In 2016, Children’s Heart sets out to organise more medical missions, so that more children can be operated at the Marie Curie Heart Surgery Centre. Also this year, the Association will open the first breast milk bank in Romania, in the Marie Curie Neonatal Intensive Care Unit, with the help of the Vodafone Romania Foundation.

You can find more information about the Children’s Heart Association at:

http://www.inimacopiilor.ro/nou-nascuti-Marie-Curie/

About Vodafone Romania Foundation and Mobile for Good

During its 18 years of activity, the Vodafone Romania Foundation has funded over 848 programmes, in the fields of healthcare, education, and social services, benefitting children, youths, elderly, and physically, socially or financially impaired people. Up to the present, Vodafone Romania Foundation has invested 20 million Euros in projects developed by partner non-profits. You can learn more about the Foundation’s programmes at fundatia-vodafone.ro, www.facebook.com/fundatiavodafone, http://fundatiavodafone-blog.ro.
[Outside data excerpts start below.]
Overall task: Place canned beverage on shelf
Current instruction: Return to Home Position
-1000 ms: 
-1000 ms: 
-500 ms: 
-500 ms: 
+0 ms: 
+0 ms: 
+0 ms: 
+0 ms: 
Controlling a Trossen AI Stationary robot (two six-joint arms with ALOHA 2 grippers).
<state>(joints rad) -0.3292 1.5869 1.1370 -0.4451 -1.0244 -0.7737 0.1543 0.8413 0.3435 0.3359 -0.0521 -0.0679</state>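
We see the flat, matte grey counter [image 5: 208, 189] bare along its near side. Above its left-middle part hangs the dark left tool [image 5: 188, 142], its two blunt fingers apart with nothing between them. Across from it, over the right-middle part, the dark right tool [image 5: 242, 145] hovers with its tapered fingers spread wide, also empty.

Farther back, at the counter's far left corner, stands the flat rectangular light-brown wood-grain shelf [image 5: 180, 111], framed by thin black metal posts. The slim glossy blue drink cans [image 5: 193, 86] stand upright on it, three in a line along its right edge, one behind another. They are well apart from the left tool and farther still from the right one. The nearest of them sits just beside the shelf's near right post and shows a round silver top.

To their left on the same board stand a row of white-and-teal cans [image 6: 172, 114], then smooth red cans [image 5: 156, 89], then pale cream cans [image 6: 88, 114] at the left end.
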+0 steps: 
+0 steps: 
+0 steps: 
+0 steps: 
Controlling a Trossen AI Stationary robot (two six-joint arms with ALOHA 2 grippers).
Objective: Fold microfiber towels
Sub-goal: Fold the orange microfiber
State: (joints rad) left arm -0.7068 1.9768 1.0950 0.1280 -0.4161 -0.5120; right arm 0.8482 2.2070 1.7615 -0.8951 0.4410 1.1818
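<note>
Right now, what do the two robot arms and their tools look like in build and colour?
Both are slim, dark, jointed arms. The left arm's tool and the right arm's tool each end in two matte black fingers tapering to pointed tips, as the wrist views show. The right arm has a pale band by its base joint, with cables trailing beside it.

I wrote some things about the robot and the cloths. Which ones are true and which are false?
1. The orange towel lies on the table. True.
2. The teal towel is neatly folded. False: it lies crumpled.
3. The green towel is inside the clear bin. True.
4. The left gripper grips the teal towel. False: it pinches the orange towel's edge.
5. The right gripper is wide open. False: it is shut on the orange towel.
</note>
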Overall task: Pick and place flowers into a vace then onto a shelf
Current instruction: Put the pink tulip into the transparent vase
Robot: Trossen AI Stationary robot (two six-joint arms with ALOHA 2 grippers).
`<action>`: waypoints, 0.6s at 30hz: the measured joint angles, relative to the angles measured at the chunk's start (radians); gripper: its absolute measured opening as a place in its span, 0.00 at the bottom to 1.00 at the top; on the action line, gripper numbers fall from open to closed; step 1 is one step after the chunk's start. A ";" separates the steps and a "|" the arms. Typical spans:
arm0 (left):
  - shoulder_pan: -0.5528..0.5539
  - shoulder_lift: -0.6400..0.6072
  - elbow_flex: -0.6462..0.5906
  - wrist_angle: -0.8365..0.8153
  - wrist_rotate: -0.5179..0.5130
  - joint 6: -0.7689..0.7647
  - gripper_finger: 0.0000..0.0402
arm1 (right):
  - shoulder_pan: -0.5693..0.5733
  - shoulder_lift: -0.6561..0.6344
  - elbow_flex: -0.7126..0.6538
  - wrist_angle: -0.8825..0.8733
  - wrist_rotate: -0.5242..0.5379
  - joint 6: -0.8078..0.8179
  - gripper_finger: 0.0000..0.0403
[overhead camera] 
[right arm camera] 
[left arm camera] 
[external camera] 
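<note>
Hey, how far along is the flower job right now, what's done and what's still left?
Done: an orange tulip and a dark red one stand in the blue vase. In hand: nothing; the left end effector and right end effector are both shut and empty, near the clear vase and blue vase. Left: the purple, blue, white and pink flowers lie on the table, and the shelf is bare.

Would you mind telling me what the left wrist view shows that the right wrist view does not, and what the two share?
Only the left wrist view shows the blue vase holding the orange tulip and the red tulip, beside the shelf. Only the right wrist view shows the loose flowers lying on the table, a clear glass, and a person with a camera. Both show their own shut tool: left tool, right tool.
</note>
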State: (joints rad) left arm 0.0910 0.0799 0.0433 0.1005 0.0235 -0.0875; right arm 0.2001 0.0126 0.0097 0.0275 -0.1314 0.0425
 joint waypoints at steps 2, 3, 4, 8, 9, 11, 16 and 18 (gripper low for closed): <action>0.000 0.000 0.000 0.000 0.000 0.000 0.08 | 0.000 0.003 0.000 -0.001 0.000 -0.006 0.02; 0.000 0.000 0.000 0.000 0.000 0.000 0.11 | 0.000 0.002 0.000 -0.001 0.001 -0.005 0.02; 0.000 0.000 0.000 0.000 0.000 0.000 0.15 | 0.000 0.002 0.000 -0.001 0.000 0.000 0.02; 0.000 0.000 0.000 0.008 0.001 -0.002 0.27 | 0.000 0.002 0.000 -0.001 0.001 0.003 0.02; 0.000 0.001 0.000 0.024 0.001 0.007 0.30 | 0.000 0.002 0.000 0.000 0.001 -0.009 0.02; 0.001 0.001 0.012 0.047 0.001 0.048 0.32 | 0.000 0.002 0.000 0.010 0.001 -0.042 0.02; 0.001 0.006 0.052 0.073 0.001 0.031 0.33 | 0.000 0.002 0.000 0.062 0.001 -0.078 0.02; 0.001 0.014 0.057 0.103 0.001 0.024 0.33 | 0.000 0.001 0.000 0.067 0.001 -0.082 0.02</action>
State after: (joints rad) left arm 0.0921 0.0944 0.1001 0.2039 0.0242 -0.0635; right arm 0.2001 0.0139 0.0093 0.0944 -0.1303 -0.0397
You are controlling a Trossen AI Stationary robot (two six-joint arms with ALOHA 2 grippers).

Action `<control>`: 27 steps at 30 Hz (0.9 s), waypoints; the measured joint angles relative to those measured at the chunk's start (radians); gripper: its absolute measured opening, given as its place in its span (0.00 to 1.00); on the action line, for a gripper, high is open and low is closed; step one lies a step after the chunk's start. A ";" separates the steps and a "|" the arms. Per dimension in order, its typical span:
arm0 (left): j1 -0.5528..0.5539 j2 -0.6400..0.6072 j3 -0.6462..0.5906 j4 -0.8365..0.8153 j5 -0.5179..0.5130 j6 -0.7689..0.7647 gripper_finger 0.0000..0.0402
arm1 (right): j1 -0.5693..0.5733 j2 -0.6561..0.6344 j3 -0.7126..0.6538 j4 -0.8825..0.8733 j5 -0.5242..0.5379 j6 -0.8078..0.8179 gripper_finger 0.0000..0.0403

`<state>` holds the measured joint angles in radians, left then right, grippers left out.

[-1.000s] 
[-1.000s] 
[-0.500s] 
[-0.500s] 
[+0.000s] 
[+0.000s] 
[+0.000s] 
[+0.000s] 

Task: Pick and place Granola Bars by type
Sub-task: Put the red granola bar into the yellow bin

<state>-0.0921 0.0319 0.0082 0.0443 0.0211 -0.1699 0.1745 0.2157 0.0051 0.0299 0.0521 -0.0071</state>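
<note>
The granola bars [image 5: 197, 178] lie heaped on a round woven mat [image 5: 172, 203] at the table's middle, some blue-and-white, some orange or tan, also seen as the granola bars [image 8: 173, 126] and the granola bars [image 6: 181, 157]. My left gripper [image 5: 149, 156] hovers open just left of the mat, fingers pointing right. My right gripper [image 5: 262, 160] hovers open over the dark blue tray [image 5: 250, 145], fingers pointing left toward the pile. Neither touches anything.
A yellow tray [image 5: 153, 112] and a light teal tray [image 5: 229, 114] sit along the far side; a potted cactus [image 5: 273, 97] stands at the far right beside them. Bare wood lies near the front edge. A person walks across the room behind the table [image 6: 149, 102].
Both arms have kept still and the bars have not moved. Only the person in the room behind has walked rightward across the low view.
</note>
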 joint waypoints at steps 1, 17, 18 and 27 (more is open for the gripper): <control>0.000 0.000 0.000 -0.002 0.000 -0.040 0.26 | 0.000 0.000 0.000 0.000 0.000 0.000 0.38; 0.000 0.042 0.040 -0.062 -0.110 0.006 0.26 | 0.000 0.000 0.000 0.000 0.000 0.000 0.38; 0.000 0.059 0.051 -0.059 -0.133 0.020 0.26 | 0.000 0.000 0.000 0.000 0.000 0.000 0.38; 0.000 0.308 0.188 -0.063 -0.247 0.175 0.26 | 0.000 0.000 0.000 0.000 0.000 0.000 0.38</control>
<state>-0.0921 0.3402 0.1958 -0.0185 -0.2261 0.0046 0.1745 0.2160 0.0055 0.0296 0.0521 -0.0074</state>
The Vodafone Foundation is a Romanian nongovernmental organisation with charitable status, distinct and independent from the commercial operations of the Vodafone Company, founded in 1998.

Under the umbrella of the Mobile for Good programme, the Vodafone Foundation funds projects employing mobile technology towards solving pressing social issues, to improve people’s lives and generate change in society, in all 28 countries where it is present.

Mobile for Good was launched in Romania in 2012 as a Vodafone Romania Foundation strategic programme comprising 19 projects, with a cumulated value of 860.000 Euros, and addressed to a total of 16.735 beneficiaries.